Chapitre 1
Il existe, au bord de la Méditerranée, à côté de Naples, en Italie, un tout petit village nommé San Gennaro. Et, un peu à l'écart de ce village, il y a une grande maison jaune, avec un jardin surplombant la mer. Dans cette maison, la Villa Gialla, vit une famille à présent saccagée.
Si l'on remonte le chemin poudreux qui relie la Villa à San Gennaro, on tombe, à côté d'une voiture abandonnée, sur une flaque de sang que le sable n'a pas encore asséchée, et si l'on tourne son regard vers la mer, on distingue un îlot rocheux, surnommé « Le caillou », qui est devenu un cimetière.
Le ciel de décembre, grisâtre, recouvre ce paysage sali d'une lumière triste. Les gens de San Gennaro ont pour la plupart fermé leurs volets, s'attendant à ce qu'une tempête s'abatte bientôt. Ce qu'ils ne savent pas, c'est que pour Astrid Cavaleri, la tempête dévastatrice est déjà là.
La jeune femme est comme hors d'elle-même. Installée dans un fauteuil du salon de la Villa, elle contemple avec un mélange d'horreur, de terreur et de haine l'homme face à elle.
Elle revoit sans cesse, à travers lui, le corps de l'être qu'elle aimait, avec qui elle était prête à fuir, fauché en pleine poitrine, tomber sur le sol. Elle réentend ses propres cris, ses propres supplications, elle revoit la mort qui éteint la vie dans ses yeux si bleus.
- Lars, murmure-t-elle de temps en temps, comme si ce prénom la hantait déjà.
L'homme en face d'elle est dans un fauteuil roulant. Ses cheveux sont gris acier, comme ses yeux nuageux dissimulés derrière des lunettes en métal. Il doit avoir environ soixante ans. Sa mâchoire carrée, les plis aux coins de ses paupières, rappellent à Astrid un autre homme. Elle réagit alors, soudainement, et un autre nom meurt sur ses lèvres :
- Daniel...
L'homme repose la tasse de thé qu'il lui a demandée et qu'elle a préparée mécaniquement. Tout est gris chez lui, songe Astrid. Minéral. Métallique.
- Soyez aimable de me prévenir quand votre esprit sera revenu parmi nous.
Sa voix est aussi sèche que le reste. Comme Astrid écarquille les yeux, il soupire :
- Les explications que j'ai à vous donner sont longues et mon temps est précieux.

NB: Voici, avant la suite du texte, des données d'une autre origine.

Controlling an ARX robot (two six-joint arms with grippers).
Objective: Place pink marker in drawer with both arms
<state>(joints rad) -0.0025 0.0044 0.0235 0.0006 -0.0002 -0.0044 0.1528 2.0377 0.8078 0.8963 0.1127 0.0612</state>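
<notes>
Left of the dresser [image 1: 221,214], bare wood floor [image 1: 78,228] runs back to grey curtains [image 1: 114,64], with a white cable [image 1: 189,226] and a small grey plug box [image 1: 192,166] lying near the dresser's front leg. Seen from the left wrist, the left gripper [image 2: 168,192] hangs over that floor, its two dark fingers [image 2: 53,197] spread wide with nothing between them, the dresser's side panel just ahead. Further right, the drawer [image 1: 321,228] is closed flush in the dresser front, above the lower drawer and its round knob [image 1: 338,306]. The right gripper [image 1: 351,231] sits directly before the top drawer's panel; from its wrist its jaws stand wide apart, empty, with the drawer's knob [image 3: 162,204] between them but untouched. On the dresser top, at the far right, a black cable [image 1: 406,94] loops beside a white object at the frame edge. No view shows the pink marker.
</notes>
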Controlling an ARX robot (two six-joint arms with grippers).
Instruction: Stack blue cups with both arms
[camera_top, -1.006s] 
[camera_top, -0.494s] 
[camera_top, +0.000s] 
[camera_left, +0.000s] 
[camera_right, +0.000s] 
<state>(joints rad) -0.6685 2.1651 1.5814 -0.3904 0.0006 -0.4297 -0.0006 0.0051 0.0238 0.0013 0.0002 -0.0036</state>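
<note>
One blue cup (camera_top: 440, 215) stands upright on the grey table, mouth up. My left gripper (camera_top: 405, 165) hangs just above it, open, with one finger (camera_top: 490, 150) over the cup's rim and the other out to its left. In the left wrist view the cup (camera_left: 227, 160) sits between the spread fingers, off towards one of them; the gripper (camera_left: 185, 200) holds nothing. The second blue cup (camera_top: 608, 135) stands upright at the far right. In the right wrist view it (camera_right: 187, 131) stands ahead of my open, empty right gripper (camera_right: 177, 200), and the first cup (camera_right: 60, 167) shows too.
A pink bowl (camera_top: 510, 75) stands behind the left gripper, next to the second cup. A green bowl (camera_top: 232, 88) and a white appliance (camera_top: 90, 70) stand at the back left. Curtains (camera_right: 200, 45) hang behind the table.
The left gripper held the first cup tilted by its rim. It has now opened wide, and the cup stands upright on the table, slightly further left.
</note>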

Il ne parle pas italien, mais un anglais parfait. Je pourrais le tuer, réalise la jeune femme. Il est faible, il n'a pas de jambe. Je pourrais venger Lars. Mais l'arme posée sur les genoux de l'homme et ses longs doigts blancs qui s'agitent devant son regard fixe la rappelle à l'ordre.
- Vous pouvez parler, lâche-t-elle.
- Vraiment ? Vous avez encore l'air absent.
Astrid cligne des yeux à plusieurs reprises.
- Quel est mon nom ? siffle alors l'homme.
- Axel Desmarais, répond-t-elle.
- Bien.
Un sourire infiniment cruel se dessine sur sa bouche :
- Qui ai-je tué ?
Astrid a l'impression d'entendre une seconde fois les coups de feu mortels. Ses yeux clignent encore plusieurs fois, presque secoués de spasmes.
- Qui ai-je tué ? répète-t-il, implacable.
- Lars Wolfgang.
Axel Desmarais approuve d'un signe de tête, repose sa tasse de thé, arrange la cuillère assortie avec un geste maniaque, et dit :
- Nous pouvons commencer.
***
Axel Desmarais posa l'arme, celle qui avait tué Lars, sur la table près de la tasse de thé. Il se sentait bien. Dans son élément. La fille, cette fameuse fille, était à sa merci. Ses yeux noirs, un peu trop grands sont éteints, mais attentifs.
- Je suis le père de Daniel, annonça Axel, guettant la réaction de surprise attendue.
- Le père de Daniel s'appelait Jacques, fit Astrid.
- Son père adoptif s'appelait Jacques, corrigea-t-il. Je suis son père biologique.
La jeune femme frémit. La ressemblance qu'elle avait déjà remarquée lui parût plus forte soudain, et cela la pétrifia : comment cet homme, ce monstre, pouvait-il avoir engendré Daniel, si gentil, si doux ?
- Vous mentez ! protesta-t-elle.
- Regardez-moi bien, et jugez par vous-même.
Astrid secoua la tête. Oui, elle était là, la ressemblance. Non, elle ne pouvait plus rien nier.
- Et vous revenez maintenant ? souffla la jeune femme.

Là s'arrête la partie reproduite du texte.